Intoxicada

- ¡Lo tengo! ¡Lo tengo!

Lois corrió por entre los pilares de cristal, cojeando de una herida sangrante en la pierna derecha. En circunstancias normales apenas habría sido capaz de aguantar el dolor, pero ahora incluso era capaz de reír felizmente.

- RETIRA EL CRISTAL NÚMERO 17 Y DEPOSITA EL ANILLO EN LA ABERTURA DEJADA- resonó la voz de Jor-el mientras alrededor de la fortaleza se formaban gruesas capas de hielo, sellando por completo cualquier ruta de entrada o salida

Lois siguió las instrucciones de la I.A. lo más fielmente que pudo, ignorando por completo los intentos de la Legión por invadir la fortaleza. Estaban enojados sin duda, o quizá asustados por que alguien hubiera robado un anillo y quisiera usarlo para cambiar el futuro.

- RECUERDA QUE SOLO TENDRÁS UNA SEMANA. Y LUEGO REGRESARÁS A LA NADA, AL IGUAL QUE EL RESTO DE TU MUNDO

Quería gritarle que se callara con sus advertencias. Había repetido hasta el cansancio que el anillo no fue creado para este propósito y que sería destruido en el proceso de enviarla devuelta. Pero contradecirlo podría enojarlo y la consideraría incapaz de esta misión. Aunque también era cierto que en todo el mundo solo ella sería capaz de sacrificarlo todo.

Se sentía intoxicada por la felicidad. ¡Volvería a estar en sus brazos! ¡Lo podría besar otra vez! ¡Mandaría el mundo al infierno por mucho menos que eso!

- NO HABRÁ OTRA OPORTUNIDAD MUJER. LA HISTORIA PODRÍA NO DESENCADENAR EN LA CREACIÓN DE LA LEGION. NO HABRAN OTROS ANILLOS

- No dejaré que muera. Él aceptará su destino e iniciará su entrenamiento lo más pronto posible. Confía en mí

Jor-el pareció dudar. Sin embargo, nadie aparte de ella conocía mejor a su hijo como para poder convencerlo. Y si se enviaba a sí mismo toda la información pertinente, eso solo conllevaría a que Kal-el se revelara incluso más.

La cúpula de hielo se rompió y uno de los integrantes de la Legión empezó a luchar contra los cristales que se disparaban contra él.

- ¡No lo hagas Lois, no será el mismo Clark que conocías! ¡Detén esto y hablemos!

Jor-el, temiendo que lograra convencerla y que perturbara sus planes para este planeta, ejecutó el comando de inmediato. Hubo un brillo y Lois Lane se volatilizó.

Ella no consideró arrepentirse en ningún momento. Sabía muy bien lo que dirían. Que el sacrificio de su esposo marcaría un punto de quiebre en la historia, que era el primer paso para que la Tierra aceptara otras especies inteligentes. Que era necesario.

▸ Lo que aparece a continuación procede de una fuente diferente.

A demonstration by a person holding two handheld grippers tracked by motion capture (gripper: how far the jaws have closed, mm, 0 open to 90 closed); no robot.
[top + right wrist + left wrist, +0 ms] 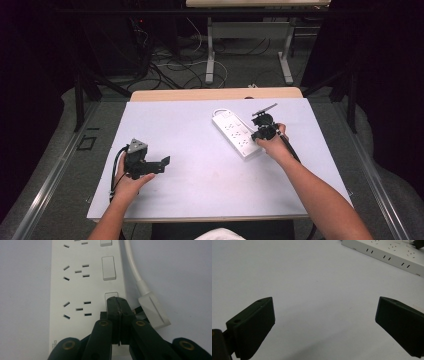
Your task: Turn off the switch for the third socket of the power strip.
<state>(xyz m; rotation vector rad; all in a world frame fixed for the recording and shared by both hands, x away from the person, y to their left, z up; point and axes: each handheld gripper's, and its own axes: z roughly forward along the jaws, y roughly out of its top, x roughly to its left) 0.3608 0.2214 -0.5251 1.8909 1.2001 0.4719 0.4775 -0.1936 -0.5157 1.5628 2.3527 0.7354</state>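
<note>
A white power strip (235, 134) lies slantwise on the white table mat (200, 175), right of centre. My right gripper (262, 131) is over its near end. In the right gripper view the jaws are shut together with nothing between them, and the right gripper (118, 302) rests its tip on the nearest rocker switch of the power strip (82, 285). Further along sits another switch (109, 268). The strip's white plug (153, 311) and cord (132, 262) lie beside it. My left gripper (161, 164) sits low at the left, open and empty, and in its own view the left gripper (324, 312) faces the power strip (387, 252).
The mat covers a wooden table whose far edge (215, 93) shows beyond it. Behind the table the floor holds tangled cables (170, 65) and the legs of another table (210, 55). Dark curtains stand on both sides.
</note>
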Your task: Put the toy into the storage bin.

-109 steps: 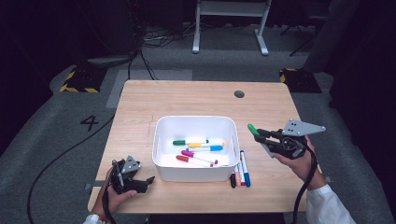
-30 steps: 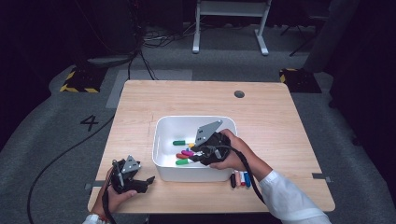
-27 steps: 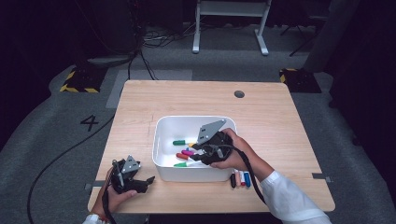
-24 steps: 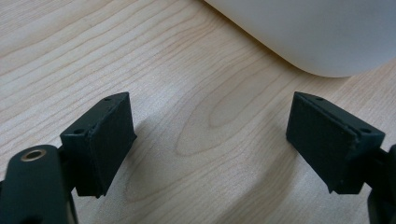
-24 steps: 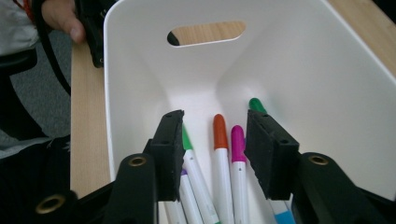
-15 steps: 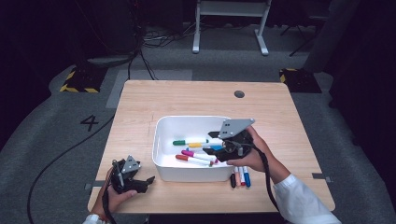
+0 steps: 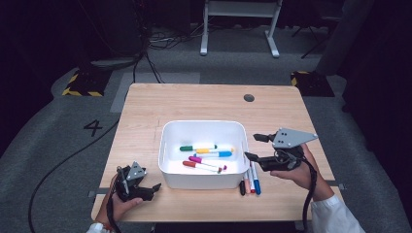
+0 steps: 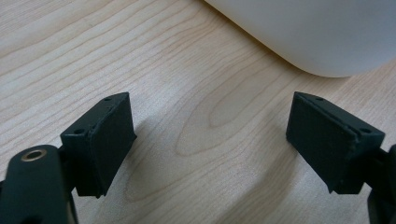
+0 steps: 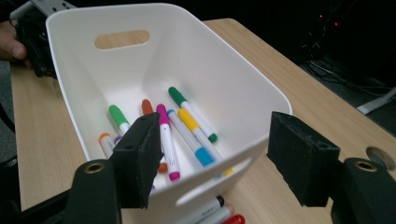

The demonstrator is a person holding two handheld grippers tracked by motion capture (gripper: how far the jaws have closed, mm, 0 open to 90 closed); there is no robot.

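From the high view, a white bin [image 7: 203, 154] stands on the desk [image 7: 194, 104] a little nearer the front edge than the middle, with several markers [image 7: 206, 156] lying inside it: green, yellow, blue, pink and red ones side by side. Just beside the bin's right wall, near the front edge, a few pens [image 7: 248, 183] lie on the bare wood in a close row. The right gripper [image 7: 256, 146] is held over the desk to the right of the bin; its fingers point left toward the bin's right wall, stand apart with nothing between them, and have just been opening. The pens lie below and slightly in front of those fingers, apart from them. The left gripper [image 7: 154, 186] rests near the front left corner, its fingers aimed toward the bin's front left corner. In the left gripper view, the two black fingers [image 8: 100, 140] stand wide apart over bare wood, holding nothing, with the rounded corner of the bin just ahead at the top right and touching neither finger. In the right gripper view, the fingers [image 9: 303, 156] are spread with the bin's near wall showing between them, not pressed by either; the markers lie in the bin beyond, and the tips of the pens show at the bottom edge, below the fingers and outside the bin.
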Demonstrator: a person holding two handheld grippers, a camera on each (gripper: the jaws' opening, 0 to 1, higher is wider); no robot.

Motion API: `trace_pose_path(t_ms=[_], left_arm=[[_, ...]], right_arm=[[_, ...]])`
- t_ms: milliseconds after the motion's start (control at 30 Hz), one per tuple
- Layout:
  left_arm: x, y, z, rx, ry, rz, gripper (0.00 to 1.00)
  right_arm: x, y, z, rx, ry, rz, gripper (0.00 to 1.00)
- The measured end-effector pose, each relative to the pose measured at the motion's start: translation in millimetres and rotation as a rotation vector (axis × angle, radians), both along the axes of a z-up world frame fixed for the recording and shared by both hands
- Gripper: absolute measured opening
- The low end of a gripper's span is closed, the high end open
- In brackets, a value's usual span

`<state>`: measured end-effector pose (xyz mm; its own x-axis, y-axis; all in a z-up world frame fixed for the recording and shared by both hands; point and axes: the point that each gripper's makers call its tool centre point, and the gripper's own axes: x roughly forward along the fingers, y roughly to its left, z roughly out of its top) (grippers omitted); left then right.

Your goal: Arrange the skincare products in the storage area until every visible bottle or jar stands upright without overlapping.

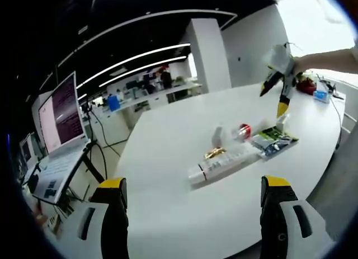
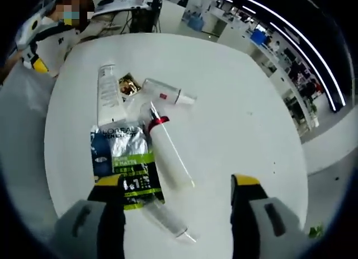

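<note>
The skincare products lie in a loose heap on the round white table (image 1: 168, 130). I see a white tube (image 1: 215, 165) on its side, a small gold-lidded jar (image 1: 214, 153), a white bottle (image 1: 217, 137), a red-collared piece (image 1: 244, 130) and a green-and-black sachet (image 1: 274, 140). From above, the white tube (image 2: 105, 94), gold jar (image 2: 128, 85), white bottle (image 2: 168, 92), clear red-collared bottle (image 2: 168, 144) and sachet (image 2: 123, 158) all lie flat, some overlapping. My left gripper (image 1: 194, 182) is open, short of the tube. My right gripper (image 2: 177, 183) hangs open above the heap, also seen as the right gripper (image 1: 279, 85).
A laptop (image 1: 61, 119) stands on a raised stand left of the table. A red item (image 1: 305, 85) and a blue box (image 1: 320, 95) sit at the table's far side. A person (image 2: 50, 41) stands at the table edge. Bare tabletop surrounds the heap.
</note>
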<state>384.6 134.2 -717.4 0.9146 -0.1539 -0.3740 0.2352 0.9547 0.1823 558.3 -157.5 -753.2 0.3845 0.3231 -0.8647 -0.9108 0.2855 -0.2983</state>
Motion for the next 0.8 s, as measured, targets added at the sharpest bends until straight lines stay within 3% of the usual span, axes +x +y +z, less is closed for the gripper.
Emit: trace_pose_path(t_ms=[400,667,800], left_arm=[[0.3,0.8,-4.8,0.013,0.02,0.002,0.97],[0.1,1.8,-6.2,0.01,0.027,0.009,0.97],[-0.1,-0.2,-6.5,0.008,0.026,-0.004,0.97]], right_arm=[[13.2,13.3,-30.6,-0.073,0.118,0.105,0.53],[23.5,20.8,-47.9,-0.124,0.158,0.146,0.51],[23.0,23.1,-57.2,-0.141,0.211,0.165,0.53]])
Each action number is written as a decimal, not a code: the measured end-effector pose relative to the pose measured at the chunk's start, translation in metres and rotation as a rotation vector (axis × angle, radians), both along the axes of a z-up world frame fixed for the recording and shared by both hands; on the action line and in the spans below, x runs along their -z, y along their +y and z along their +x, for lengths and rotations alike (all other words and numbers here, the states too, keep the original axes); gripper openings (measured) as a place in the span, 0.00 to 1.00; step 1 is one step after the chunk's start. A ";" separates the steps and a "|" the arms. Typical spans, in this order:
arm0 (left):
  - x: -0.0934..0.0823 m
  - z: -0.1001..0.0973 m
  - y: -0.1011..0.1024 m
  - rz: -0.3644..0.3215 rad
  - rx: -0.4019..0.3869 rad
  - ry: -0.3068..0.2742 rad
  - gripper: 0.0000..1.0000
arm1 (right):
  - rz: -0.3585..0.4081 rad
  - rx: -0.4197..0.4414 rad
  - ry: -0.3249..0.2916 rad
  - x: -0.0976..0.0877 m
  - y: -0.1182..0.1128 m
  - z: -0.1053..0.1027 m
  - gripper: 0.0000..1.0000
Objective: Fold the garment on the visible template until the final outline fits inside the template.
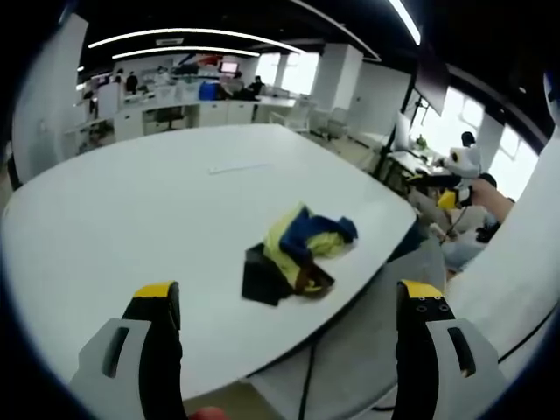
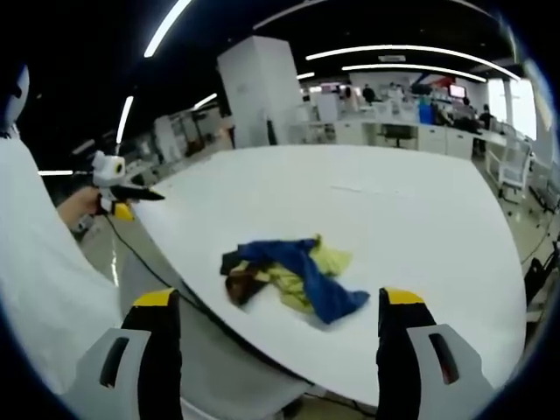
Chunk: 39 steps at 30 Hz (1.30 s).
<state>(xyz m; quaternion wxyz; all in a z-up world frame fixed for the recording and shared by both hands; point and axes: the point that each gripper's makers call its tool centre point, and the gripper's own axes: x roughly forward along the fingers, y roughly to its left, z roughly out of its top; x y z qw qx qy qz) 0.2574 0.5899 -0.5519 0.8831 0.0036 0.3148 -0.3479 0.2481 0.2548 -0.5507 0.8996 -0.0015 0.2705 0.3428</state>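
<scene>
A crumpled garment (image 1: 297, 249) in blue, yellow and dark brown lies in a heap on the white table (image 1: 131, 210), close to its rounded edge. My left gripper (image 1: 289, 293) is open, its yellow-tipped jaws wide apart and short of the heap, off the table's edge. In the right gripper view the same garment (image 2: 293, 271) lies just ahead of my right gripper (image 2: 280, 299), which is also open and holds nothing. A hand holds the left gripper (image 2: 114, 188) beyond the table's left edge. A faint pale strip (image 1: 238, 167) marks the tabletop farther back.
A black cable (image 2: 166, 280) runs along the table's near edge and hangs below it (image 1: 308, 376). People sit at desks (image 1: 459, 188) past the table. Office desks and chairs (image 1: 188, 109) stand behind it. A white sleeve (image 2: 39, 262) is at the left.
</scene>
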 end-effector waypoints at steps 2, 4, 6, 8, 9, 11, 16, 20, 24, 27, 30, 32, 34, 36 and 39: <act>0.001 0.001 0.000 -0.001 0.000 0.003 1.00 | -0.003 -0.004 0.005 0.002 0.001 0.002 0.92; 0.003 0.001 -0.001 -0.004 0.001 0.007 1.00 | -0.004 -0.008 0.009 0.003 0.002 0.004 0.92; 0.004 0.002 -0.001 -0.004 0.000 0.009 1.00 | -0.005 -0.012 0.012 0.004 0.004 0.006 0.92; 0.005 0.002 -0.001 -0.004 0.000 0.013 1.00 | -0.005 -0.016 0.016 0.006 0.006 0.008 0.91; 0.006 0.002 0.000 -0.005 -0.002 0.014 1.00 | -0.006 -0.020 0.019 0.007 0.007 0.009 0.91; 0.007 0.003 0.000 -0.009 -0.006 0.018 1.00 | -0.010 -0.029 0.024 0.008 0.010 0.011 0.91; 0.012 0.002 0.000 -0.015 -0.014 0.028 1.00 | -0.056 -0.075 0.042 0.015 0.017 0.013 0.91; 0.017 0.001 -0.001 -0.017 -0.016 0.042 1.00 | -0.061 -0.097 0.050 0.019 0.019 0.017 0.91; 0.022 -0.001 -0.003 -0.018 -0.014 0.055 1.00 | -0.060 -0.108 0.054 0.022 0.020 0.019 0.89; 0.024 -0.002 -0.004 -0.017 -0.013 0.061 1.00 | -0.051 -0.118 0.056 0.023 0.023 0.020 0.88; 0.025 -0.002 -0.005 -0.018 -0.011 0.064 1.00 | -0.051 -0.128 0.063 0.026 0.025 0.019 0.86; 0.025 -0.002 -0.007 -0.020 -0.008 0.065 1.00 | -0.051 -0.130 0.062 0.027 0.026 0.020 0.86; 0.026 -0.002 -0.008 -0.020 -0.004 0.068 1.00 | -0.053 -0.128 0.056 0.028 0.026 0.021 0.84; 0.027 -0.002 -0.008 -0.018 -0.003 0.070 1.00 | -0.059 -0.119 0.047 0.028 0.025 0.024 0.82; 0.028 -0.002 -0.009 -0.022 -0.002 0.074 1.00 | -0.050 -0.107 0.046 0.028 0.024 0.025 0.82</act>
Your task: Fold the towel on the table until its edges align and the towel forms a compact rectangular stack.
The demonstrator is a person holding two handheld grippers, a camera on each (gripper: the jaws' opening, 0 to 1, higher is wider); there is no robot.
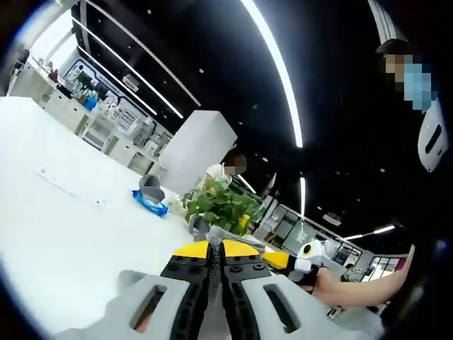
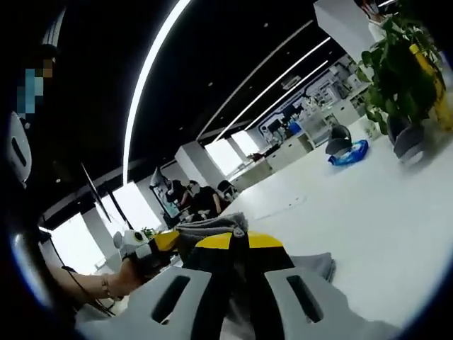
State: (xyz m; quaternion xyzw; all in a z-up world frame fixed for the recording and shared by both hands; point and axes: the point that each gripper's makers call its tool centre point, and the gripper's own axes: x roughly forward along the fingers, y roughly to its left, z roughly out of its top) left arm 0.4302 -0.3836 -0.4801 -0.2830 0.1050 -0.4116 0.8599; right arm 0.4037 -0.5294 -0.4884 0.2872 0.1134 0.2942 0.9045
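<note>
The grey towel (image 2: 212, 225) is lifted off the white table (image 2: 368, 227), bunched over my right gripper (image 2: 239, 244), and a fold of it trails to the right. The right gripper's yellow-tipped jaws are shut on the cloth. In the left gripper view, my left gripper (image 1: 214, 249) is also shut, with a thin strip of the grey towel (image 1: 214, 273) pinched between its jaws. Each gripper shows in the other's view, held by a hand: the right gripper (image 1: 287, 261) at the right, the left gripper (image 2: 157, 244) at the left. Most of the towel is hidden behind the jaws.
A potted green plant (image 1: 221, 204) stands on the white table (image 1: 64, 234), beyond the grippers. A grey object on a blue ring (image 1: 150, 194) sits further back. People sit and stand beyond the table. Bare tabletop spreads out toward cabinets at the back.
</note>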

Cada partícula existente dentro del sistema Tierra Luna se detuvo en su lugar y un instante después empezaron a rebobinar a sus posiciones anteriores. Al resto del sistema solar le sucedió algo similar, pero con menos precisión. Sin vida en esos planetas, nadie notaría la diferencia.

Como un video puesto en reversa Lois surgió de la nada, corrió hacia atrás mientras la sangre saltaba de la nieve devuelta a sus venas, los días y noches corrieron hacia atrás, millones de vidas volvieron al no nacimiento. Aquellos individuos que hubieran viajado al pasado y emprendieran el viaje de vuelta a su tiempo, se encontrarían en un espacio y tiempo que ya no existía, fueron borrados.

No era un viaje a otra línea de tiempo, no había universos paralelos. Solo una transformación forzada que eliminaba cruelmente todo lo que pasó.

Y, luego de un periodo que no podía medirse de ninguna forma, Lois Lane abrió los ojos en su cuerpo más joven. Solo tenía una semana antes de que su conciencia y recuerdos también fueran tragados por la nada, dejando otra vez el mando a la Lois de esta época.

Enumeró los objetivos de su misión. Inducir a Clark que aceptara su herencia, alejarlo de Lana o cualquier otra distracción que lo consumiera, idear una excusa para que no se notara su amnesia de siete días.

Eran objetivos imprecisos, pero también lo era el periodo exacto al que viajaba. Eran prioridad por encima de todo, y tristemente quizá no tendría ni tiempo ni oportunidad de amar a su esposo. Se tendría que conformar con mirarlo y dejar caer una que otra semilla para una relación futura.

Lois parpadeó y enfocó su mirada en el labial carmesí que sostenía en su mano derecha.

Los objetivos de su misión se esfumaron de su mente.